- **Your objective**: Below are records with pictures in them. Output exactly the lines from the one with "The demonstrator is" through the one with "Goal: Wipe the", both included, and leave every picture out; give only those lines.

- **Collection entries**:
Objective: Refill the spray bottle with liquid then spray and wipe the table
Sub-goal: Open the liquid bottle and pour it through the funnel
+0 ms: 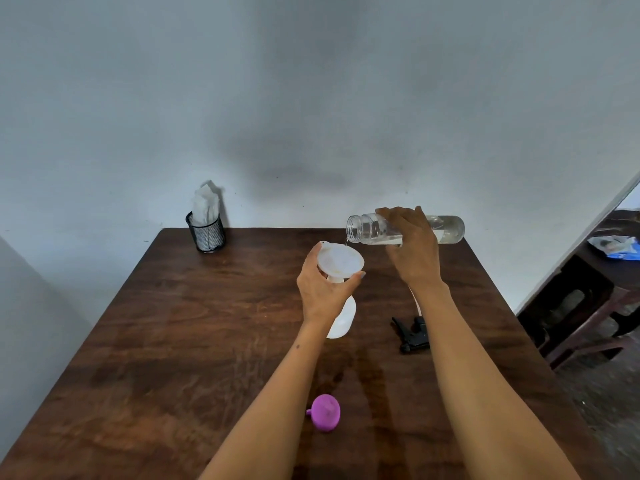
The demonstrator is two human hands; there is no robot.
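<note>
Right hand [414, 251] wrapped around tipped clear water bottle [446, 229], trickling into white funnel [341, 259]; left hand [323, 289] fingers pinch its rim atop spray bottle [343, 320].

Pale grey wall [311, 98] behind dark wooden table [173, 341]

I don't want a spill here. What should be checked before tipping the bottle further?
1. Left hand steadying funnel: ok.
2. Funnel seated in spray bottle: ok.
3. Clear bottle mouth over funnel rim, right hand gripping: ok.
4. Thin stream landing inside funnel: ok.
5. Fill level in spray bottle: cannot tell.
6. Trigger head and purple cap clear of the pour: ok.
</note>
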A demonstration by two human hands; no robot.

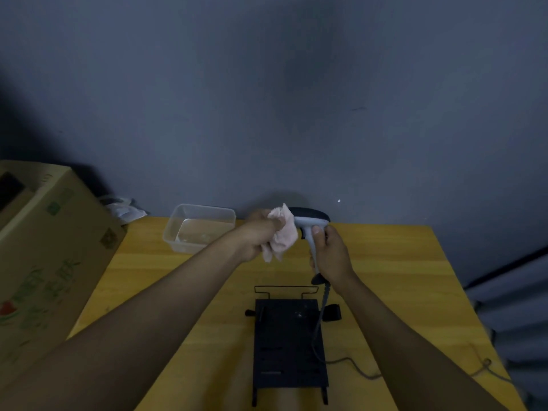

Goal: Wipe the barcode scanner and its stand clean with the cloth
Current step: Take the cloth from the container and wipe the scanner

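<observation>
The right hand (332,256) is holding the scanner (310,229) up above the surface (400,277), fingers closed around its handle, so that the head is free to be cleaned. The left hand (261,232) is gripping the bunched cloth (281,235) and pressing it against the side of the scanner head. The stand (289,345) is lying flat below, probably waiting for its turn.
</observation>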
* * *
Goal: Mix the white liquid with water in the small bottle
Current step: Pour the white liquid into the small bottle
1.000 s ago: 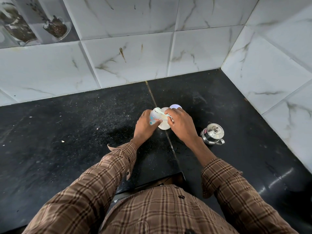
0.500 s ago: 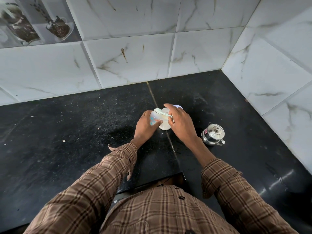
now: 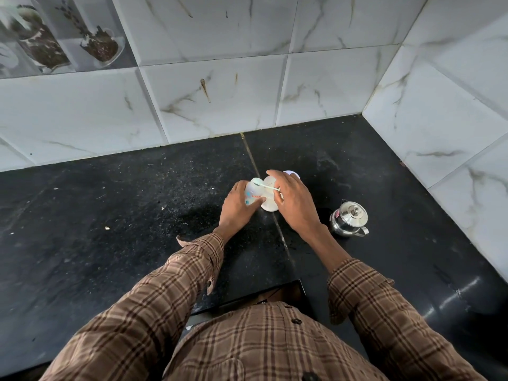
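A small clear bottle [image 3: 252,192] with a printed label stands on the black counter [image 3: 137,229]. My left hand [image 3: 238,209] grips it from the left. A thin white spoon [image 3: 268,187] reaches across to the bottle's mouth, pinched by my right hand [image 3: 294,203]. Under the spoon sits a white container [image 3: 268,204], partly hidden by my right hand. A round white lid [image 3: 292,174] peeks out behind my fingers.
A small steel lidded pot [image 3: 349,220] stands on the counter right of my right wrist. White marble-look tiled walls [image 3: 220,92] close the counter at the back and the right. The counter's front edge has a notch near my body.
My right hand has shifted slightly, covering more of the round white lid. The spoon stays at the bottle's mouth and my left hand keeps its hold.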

- **Answer space**:
The demonstrator is two human hands; there is no robot.
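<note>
Right hand [414, 251] wrapped around tipped clear water bottle [446, 229], trickling into white funnel [341, 259]; left hand [323, 289] fingers pinch its rim atop spray bottle [343, 320].

Pale grey wall [311, 98] behind dark wooden table [173, 341]

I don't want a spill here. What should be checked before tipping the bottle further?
1. Left hand steadying funnel: ok.
2. Funnel seated in spray bottle: ok.
3. Clear bottle mouth over funnel rim, right hand gripping: ok.
4. Thin stream landing inside funnel: ok.
5. Fill level in spray bottle: cannot tell.
6. Trigger head and purple cap clear of the pour: ok.
</note>
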A demonstration by two human hands; no robot.


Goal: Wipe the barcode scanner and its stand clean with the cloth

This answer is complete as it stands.